Task prompt - Only one stretch of the listing below is wanted. Begin at the line that has "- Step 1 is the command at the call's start", stop after the line that has "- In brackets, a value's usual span", and repeat every line in between exactly.

Data for this exercise -
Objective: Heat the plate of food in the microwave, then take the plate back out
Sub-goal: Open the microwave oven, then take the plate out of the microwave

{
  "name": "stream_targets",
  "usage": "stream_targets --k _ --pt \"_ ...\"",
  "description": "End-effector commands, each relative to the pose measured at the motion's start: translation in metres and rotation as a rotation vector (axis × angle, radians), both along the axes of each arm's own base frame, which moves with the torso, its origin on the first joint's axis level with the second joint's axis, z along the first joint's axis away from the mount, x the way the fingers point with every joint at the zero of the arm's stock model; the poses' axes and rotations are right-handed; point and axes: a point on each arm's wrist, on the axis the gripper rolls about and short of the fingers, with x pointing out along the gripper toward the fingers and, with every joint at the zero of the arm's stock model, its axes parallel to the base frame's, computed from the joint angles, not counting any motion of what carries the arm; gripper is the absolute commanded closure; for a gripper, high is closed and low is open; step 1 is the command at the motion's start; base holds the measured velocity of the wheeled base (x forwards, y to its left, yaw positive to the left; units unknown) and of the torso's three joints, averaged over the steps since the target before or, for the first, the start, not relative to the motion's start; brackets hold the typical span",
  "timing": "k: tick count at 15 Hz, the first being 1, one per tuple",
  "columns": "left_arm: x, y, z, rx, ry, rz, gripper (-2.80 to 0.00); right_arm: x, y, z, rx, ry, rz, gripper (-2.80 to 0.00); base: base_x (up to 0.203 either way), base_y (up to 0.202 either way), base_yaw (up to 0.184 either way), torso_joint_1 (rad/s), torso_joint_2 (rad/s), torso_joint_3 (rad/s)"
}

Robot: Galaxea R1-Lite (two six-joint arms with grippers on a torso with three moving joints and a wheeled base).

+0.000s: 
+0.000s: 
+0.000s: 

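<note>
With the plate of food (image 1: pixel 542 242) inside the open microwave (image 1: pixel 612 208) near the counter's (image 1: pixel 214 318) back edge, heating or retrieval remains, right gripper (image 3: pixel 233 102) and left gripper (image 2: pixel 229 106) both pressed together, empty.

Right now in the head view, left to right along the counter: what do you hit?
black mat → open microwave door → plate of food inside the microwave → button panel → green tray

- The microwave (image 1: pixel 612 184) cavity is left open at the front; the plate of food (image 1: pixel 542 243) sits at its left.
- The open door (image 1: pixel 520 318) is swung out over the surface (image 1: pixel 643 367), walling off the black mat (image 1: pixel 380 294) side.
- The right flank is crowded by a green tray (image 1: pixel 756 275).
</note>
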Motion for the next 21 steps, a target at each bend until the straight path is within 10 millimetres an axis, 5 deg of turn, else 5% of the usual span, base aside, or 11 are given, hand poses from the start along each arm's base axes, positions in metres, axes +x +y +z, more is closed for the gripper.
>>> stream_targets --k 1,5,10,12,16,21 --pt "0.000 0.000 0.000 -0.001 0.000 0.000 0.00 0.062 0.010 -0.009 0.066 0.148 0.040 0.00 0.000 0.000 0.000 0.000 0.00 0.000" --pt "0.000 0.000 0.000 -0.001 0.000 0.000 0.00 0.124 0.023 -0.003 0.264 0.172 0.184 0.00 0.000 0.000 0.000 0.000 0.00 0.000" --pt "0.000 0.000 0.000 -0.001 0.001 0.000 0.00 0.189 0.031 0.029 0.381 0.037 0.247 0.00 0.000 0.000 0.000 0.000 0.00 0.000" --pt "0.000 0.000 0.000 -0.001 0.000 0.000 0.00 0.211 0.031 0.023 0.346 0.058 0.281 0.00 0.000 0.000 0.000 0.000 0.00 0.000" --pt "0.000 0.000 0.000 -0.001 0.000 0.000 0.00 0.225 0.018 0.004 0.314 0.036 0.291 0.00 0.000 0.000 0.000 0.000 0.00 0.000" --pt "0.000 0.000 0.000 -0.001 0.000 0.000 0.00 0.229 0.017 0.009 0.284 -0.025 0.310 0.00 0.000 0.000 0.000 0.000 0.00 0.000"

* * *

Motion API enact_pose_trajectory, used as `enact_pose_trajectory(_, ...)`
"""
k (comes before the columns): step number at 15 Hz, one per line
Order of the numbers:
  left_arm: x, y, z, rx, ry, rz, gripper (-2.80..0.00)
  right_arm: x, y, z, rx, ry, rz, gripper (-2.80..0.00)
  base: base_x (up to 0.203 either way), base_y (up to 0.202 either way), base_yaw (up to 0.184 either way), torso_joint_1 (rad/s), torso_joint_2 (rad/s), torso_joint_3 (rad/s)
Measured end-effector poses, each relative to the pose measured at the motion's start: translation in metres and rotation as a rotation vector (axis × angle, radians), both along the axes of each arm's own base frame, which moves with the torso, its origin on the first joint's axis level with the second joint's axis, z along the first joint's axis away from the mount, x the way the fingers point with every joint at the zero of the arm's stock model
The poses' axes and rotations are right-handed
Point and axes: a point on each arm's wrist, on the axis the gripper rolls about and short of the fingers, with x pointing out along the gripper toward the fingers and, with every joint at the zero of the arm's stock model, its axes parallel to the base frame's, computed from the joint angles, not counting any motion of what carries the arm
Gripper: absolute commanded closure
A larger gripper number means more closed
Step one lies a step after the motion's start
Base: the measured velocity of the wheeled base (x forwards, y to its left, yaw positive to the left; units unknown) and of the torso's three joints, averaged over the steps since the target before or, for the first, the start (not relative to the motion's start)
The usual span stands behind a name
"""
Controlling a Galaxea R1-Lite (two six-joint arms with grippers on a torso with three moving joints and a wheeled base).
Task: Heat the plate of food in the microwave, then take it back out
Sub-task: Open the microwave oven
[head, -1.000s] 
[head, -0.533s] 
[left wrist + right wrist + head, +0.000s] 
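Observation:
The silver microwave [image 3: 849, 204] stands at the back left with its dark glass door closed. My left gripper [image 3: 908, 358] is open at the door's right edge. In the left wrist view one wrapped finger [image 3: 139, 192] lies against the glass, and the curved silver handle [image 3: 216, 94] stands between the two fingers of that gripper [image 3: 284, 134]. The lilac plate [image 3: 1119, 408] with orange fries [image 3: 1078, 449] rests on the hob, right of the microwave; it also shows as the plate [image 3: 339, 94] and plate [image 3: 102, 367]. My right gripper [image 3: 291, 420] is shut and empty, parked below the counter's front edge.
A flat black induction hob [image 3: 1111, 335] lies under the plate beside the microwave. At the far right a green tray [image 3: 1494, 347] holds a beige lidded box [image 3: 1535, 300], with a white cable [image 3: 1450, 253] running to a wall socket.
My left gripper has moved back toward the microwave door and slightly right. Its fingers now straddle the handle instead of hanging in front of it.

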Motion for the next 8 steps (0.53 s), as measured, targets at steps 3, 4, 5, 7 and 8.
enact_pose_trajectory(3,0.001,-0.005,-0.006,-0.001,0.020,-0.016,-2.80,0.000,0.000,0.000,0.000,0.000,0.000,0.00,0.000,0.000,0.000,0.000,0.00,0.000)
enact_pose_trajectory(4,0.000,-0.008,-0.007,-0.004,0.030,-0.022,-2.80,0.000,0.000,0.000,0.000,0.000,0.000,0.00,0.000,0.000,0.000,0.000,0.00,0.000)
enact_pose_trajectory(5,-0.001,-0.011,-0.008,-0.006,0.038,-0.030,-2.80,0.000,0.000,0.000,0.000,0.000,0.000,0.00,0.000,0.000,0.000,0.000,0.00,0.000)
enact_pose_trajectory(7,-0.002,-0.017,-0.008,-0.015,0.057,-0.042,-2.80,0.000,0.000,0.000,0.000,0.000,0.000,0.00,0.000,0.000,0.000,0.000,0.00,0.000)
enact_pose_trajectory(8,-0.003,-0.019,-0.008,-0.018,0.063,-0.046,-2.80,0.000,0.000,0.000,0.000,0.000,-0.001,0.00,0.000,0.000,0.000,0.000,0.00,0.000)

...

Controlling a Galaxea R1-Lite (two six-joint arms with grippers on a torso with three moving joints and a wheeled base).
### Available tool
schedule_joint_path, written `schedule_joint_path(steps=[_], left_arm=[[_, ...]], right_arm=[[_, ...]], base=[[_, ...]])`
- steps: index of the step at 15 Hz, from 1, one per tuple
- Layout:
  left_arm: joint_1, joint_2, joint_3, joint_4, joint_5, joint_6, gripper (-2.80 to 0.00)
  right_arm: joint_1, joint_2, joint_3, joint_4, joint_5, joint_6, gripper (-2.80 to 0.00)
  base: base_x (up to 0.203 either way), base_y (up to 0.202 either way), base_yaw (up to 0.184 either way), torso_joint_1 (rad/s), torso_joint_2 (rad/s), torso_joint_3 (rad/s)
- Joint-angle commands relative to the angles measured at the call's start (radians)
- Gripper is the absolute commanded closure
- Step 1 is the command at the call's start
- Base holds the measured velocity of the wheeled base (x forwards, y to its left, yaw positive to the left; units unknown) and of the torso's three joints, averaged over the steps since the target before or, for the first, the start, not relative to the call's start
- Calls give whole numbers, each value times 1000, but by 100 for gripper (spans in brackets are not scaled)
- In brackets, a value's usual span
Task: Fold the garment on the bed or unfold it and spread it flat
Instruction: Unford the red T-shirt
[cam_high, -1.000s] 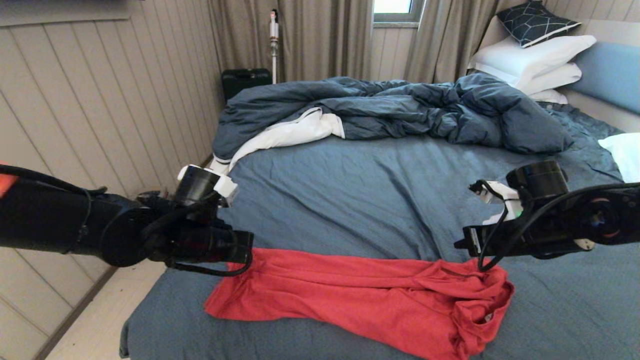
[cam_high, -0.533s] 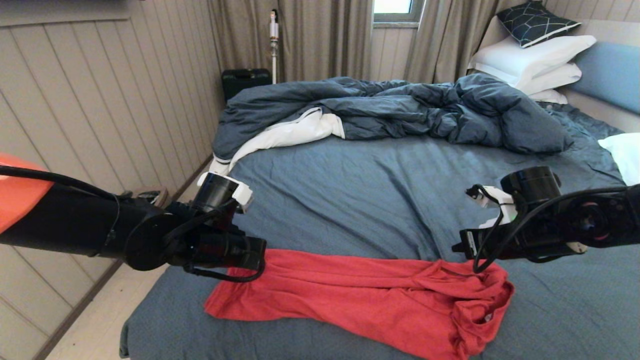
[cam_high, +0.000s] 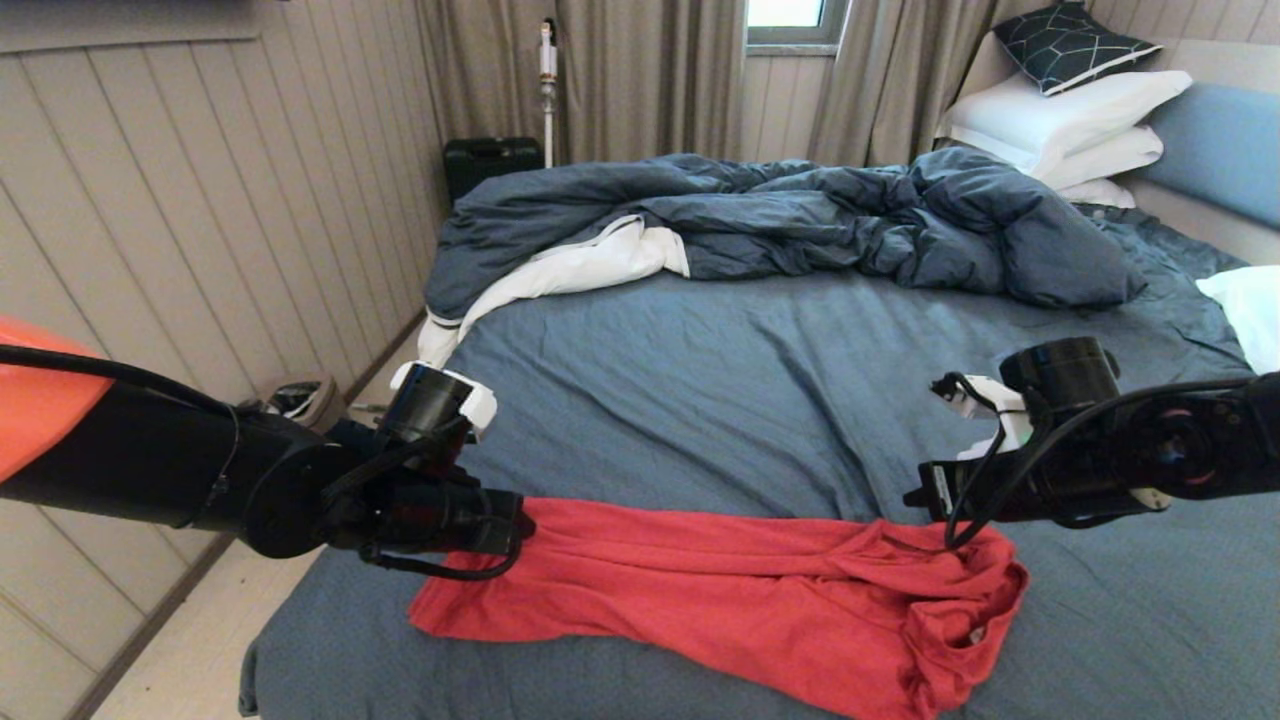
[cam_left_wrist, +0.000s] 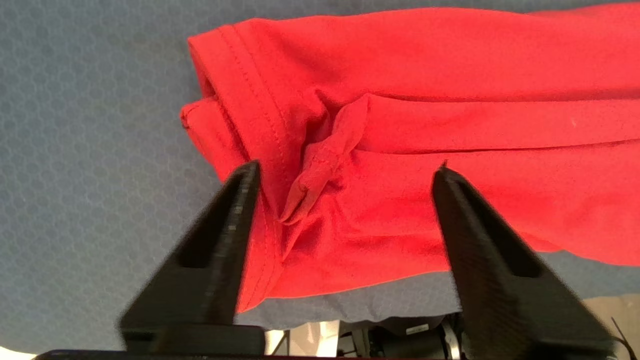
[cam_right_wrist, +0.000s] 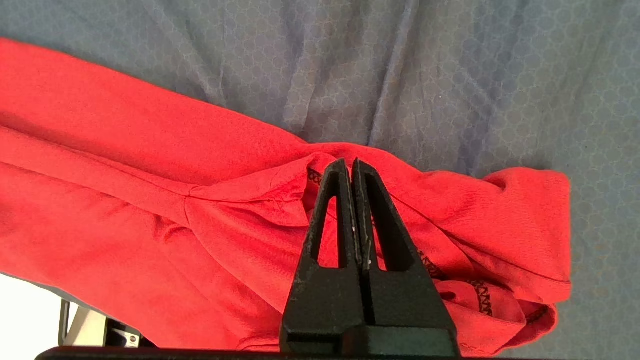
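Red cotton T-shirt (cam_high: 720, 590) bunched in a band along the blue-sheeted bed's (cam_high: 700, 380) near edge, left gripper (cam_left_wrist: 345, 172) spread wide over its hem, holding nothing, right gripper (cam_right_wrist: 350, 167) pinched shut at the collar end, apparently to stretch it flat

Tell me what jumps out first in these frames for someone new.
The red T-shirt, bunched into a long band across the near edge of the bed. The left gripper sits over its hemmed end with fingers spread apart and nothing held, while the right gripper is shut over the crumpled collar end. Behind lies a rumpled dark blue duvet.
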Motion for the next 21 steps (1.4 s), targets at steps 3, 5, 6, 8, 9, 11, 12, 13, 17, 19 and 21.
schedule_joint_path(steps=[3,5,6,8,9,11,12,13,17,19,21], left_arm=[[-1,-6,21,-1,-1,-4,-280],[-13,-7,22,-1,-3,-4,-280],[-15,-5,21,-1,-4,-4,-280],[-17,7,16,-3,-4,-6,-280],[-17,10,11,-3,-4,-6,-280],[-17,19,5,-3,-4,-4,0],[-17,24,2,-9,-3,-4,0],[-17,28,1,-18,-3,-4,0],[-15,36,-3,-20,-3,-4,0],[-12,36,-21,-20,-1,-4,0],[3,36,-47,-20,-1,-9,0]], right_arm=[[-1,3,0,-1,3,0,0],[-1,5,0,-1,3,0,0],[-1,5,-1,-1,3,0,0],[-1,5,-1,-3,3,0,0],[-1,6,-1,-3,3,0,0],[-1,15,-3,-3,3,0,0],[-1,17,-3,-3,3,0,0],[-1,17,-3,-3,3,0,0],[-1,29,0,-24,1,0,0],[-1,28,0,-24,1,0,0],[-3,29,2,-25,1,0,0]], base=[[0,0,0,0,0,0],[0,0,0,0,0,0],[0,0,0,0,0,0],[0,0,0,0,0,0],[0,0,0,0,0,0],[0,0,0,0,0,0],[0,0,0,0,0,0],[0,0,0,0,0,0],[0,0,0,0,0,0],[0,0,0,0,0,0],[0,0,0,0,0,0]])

Result for this task -
- Step 1 is the command at the call's start
- Base holds the measured velocity of the wheeled base (x forwards, y to its left, yaw positive to the left; units unknown) and of the torso's three joints, averaged over the steps since the target before or, for the first, the start, not relative to the call's start
- Calls give whole numbers, each value times 1000, but by 100 for gripper (spans in brackets are not scaled)
- In brackets, a value's usual span

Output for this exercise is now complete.